Gender Studies Departments In Solidarity With Palestinian Feminist Collective

May 18, 2021

​We stand in solidarity with the people of Palestine. We unequivocally answer and amplify the call from the Palestinian Feminist Collective for “feminists everywhere to speak up, organize, and join the struggle for Palestinian liberation.”  We condemn the forced removal of Palestinians from their homes in Sheikh Jarrah, the raiding of the al-Aqsa mosque, the indiscriminate bombing of Gaza, one of the world’s most densely populated areas, and the de facto annexation of East Jerusalem, which by international law is illegally occupied territory. Israeli settlers, with the support of Israeli police and military forces, are taking over streets, invading homes, and brutalizing Palestinians. This right wing, ethnonationalist violence is often accompanied with the vile chant “Death to Arabs.” We do not subscribe to a “both sides” rhetoric that erases the military, economic, media, and global power that Israel has over Palestine. This is not a  “conflict” that is too “controversial and complex” to assess. Israel is using violent force, punitive bureaucracy, and the legal system to expel Palestinians from their rightful homes and to remove Palestinian people from their land. Israeli law systematically discriminates against Palestinian citizens of Israel. Illegal Israeli settlements choke and police Palestinian communities, and Palestinians are cut off from each other by a network of checkpoints, laws, settler-only highways, and a separation wall that swallows illegally occupied Palestinian land.  Both Human Rights Watch and B’Tselem have concluded that Israeli policies and practices towards Palestinians amount to apartheid.
 
As gender studies departments in the United States, we are the proud benefactors of decades of feminist anti-racist, and anti-colonial activism that informs the foundation of our interdiscipline.
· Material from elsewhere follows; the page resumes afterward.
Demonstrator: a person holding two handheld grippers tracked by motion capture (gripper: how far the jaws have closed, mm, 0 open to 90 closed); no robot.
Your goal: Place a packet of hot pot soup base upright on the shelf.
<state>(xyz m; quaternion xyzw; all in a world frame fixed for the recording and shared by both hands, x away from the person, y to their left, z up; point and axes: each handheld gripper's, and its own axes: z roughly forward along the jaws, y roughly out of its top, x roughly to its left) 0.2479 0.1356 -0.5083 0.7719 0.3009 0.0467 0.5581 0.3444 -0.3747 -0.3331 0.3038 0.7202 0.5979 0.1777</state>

In 2015 the National Women’s Studies Association wrote that our work is  “committed to an inclusive feminist vision that is in solidarity with Indigenous peoples and sovereignty rights globally, that challenges settler colonial practices, and that contests violations of civil rights and international human rights law, military occupation and militarization, including the criminalization of the U.S. borders, and myriad forms of dispossession.” We center global social justice in our intersectional teaching, scholarship, and organizing.  From Angela Davis we understand that justice is indivisible; we learn this lesson time and again from Black, Indigenous, Arab, and most crucially, Palestinian feminists, who know that “Palestine is a Feminist Issue.” In solidarity, we call for the end of Israel’s military occupation of Palestine and for the Palestinian right to return to their homes. As residents, educators, and feminists who are also against the settler colonialism of the U.S., we refuse to normalize or accept the United States’ financial, military, diplomatic and political role in Palestinian dispossession. Furthermore, we will not tolerate any censorship of nor retribution against Palestinian scholars, activists, and those openly critical of the Israeli state. We join a vibrant, vast, and growing international solidarity community, composed of those raising their voices in support of Palestinian’s right to freedom, return, safety, flourishing, and self-determination. 
 
May 15th marked the 73rd anniversary of the Nakba, an ongoing ethnic cleansing of Palestine that drove over 750,000 Palestinians out of their homes, villages, and cities between the years 1947-1949. Today the vast majority of these Palestinians and their descendants are refugees in bordering countries and in the West Bank, Gaza, and East Jerusalem. Palestinians have been resisting settler colonialism for more than one hundred years.  We hail the fortitude and determination of the Palestinian people, who remain, despite the fragmentation of their populations, united in their demands to end their oppression.